== DATA SUPPLIED
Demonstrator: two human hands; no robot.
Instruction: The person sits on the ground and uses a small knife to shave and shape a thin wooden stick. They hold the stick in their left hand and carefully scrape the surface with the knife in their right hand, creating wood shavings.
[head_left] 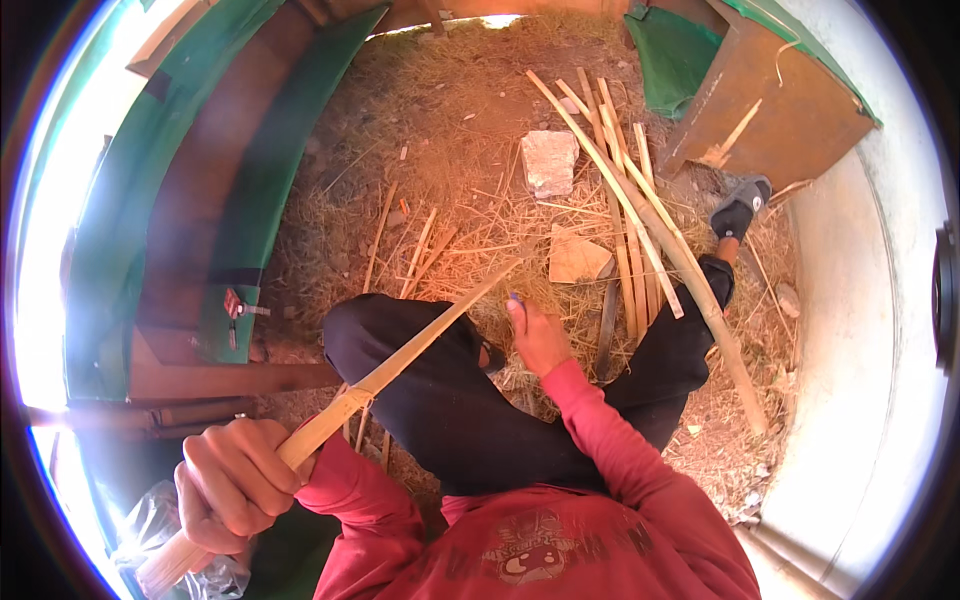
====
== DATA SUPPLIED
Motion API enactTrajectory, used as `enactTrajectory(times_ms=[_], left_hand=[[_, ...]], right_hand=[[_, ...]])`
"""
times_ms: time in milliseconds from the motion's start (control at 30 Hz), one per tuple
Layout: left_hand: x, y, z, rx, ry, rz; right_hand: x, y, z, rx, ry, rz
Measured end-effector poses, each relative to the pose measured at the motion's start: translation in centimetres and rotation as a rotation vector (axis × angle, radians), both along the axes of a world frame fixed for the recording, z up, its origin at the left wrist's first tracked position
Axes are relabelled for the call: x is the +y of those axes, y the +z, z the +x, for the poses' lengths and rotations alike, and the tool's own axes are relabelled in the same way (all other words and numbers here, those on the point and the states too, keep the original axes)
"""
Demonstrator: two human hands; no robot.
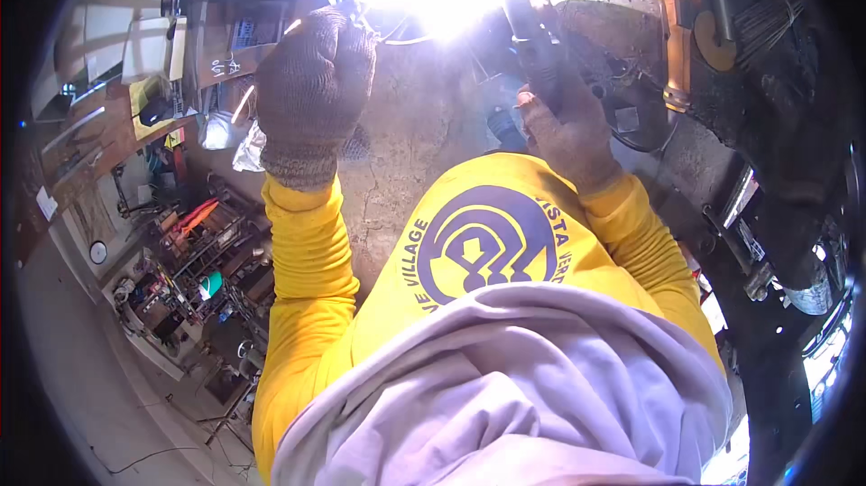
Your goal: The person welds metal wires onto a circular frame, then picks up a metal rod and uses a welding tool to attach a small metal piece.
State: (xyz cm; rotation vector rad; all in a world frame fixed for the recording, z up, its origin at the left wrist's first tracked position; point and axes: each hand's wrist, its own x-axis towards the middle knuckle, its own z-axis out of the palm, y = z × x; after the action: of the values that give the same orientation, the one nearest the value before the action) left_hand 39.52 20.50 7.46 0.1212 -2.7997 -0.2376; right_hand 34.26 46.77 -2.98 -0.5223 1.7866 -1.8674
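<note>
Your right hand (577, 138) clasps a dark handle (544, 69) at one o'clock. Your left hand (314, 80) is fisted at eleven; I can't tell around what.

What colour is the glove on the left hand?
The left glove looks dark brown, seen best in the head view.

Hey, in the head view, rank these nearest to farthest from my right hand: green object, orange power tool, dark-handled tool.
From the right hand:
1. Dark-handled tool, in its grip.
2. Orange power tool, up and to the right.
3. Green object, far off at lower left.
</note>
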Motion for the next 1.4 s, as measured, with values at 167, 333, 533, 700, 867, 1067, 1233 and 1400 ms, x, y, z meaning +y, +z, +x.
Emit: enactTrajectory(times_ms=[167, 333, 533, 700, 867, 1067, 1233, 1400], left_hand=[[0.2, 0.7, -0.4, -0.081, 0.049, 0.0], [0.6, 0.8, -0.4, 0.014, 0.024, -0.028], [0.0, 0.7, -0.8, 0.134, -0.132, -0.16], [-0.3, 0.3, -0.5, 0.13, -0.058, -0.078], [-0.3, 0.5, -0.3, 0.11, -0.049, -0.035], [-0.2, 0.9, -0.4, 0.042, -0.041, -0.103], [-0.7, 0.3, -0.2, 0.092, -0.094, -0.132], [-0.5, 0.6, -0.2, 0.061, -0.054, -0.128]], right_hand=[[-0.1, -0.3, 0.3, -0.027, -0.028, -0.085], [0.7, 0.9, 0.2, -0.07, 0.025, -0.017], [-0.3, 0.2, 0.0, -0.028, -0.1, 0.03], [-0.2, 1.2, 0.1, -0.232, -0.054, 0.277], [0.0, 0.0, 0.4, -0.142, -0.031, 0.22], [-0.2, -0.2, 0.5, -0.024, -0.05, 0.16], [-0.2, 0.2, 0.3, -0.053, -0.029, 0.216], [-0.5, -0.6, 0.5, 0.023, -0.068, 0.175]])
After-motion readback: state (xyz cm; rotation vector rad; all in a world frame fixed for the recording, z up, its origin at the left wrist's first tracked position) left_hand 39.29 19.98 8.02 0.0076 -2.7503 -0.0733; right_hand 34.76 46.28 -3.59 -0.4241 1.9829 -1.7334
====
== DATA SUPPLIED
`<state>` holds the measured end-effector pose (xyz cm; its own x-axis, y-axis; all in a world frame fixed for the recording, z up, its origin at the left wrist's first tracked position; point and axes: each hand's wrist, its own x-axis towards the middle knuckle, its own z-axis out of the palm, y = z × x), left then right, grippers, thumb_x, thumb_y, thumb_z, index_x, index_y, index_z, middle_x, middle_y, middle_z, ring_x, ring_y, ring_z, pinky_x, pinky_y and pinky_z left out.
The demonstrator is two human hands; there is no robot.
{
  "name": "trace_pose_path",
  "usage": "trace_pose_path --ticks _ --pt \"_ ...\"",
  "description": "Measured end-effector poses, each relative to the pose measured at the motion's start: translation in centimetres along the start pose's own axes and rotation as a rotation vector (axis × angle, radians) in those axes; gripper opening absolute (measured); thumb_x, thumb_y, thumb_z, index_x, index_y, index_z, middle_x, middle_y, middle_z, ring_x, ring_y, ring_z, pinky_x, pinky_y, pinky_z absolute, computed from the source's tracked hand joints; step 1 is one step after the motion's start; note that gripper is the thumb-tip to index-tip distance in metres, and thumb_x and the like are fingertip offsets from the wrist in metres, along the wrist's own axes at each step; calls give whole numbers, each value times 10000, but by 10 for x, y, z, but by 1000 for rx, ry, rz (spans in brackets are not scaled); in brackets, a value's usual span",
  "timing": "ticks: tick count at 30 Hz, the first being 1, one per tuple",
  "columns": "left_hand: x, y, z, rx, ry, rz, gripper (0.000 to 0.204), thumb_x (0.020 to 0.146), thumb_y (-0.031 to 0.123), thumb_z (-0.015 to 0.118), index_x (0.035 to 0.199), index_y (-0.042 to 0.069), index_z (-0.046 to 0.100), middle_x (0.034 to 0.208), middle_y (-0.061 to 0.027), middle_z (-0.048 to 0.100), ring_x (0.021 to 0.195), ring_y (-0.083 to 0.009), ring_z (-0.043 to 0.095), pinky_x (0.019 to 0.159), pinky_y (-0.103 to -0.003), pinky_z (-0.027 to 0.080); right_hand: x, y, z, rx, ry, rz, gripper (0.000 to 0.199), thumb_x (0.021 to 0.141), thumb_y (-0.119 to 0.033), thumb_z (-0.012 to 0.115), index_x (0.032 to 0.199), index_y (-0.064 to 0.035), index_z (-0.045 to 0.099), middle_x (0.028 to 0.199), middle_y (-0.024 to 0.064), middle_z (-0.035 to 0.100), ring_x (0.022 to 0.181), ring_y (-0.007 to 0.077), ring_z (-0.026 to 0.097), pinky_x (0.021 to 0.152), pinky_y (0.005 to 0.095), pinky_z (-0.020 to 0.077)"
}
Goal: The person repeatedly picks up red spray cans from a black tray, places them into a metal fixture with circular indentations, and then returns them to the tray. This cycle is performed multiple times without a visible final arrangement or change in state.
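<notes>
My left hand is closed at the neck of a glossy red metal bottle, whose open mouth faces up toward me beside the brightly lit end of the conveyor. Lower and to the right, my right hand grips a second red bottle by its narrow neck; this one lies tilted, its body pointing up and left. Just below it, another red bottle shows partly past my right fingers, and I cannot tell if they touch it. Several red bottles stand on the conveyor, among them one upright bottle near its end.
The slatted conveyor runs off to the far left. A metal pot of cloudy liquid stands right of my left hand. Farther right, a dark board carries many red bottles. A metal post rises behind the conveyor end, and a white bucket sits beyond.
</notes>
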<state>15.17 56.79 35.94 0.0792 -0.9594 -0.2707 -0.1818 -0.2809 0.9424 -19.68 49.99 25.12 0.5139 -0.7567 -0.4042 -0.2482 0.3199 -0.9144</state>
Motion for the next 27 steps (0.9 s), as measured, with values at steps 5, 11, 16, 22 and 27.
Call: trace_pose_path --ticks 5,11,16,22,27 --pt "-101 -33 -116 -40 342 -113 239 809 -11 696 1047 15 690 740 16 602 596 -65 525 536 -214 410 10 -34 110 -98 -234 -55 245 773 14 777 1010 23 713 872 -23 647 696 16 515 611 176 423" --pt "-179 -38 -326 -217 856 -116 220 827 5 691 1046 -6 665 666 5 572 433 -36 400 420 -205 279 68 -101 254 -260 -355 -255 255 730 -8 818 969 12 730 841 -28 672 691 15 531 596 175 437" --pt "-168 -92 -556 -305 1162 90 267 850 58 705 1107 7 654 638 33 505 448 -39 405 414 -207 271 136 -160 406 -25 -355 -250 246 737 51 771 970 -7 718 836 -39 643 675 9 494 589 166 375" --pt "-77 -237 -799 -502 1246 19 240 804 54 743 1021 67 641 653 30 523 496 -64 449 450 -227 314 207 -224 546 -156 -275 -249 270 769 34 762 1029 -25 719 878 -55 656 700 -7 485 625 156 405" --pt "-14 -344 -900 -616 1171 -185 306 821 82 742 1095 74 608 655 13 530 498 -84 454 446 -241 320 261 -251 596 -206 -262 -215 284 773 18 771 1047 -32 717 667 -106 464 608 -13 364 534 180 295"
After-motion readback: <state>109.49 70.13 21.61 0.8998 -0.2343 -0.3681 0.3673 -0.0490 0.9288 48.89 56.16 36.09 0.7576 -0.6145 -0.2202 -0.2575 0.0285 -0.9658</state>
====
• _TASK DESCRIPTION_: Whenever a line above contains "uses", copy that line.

• _RESPONSE AREA_:
Instruction: The person sits on the ground and uses a small knife to shave and shape a thin wooden stick. They hold the stick in their left hand and carefully scrape the surface with the knife in their right hand, creating wood shavings.
Your goal: The person welds metal wires onto a circular frame, then picks up a metal rod and uses a welding tool to attach a small metal piece.

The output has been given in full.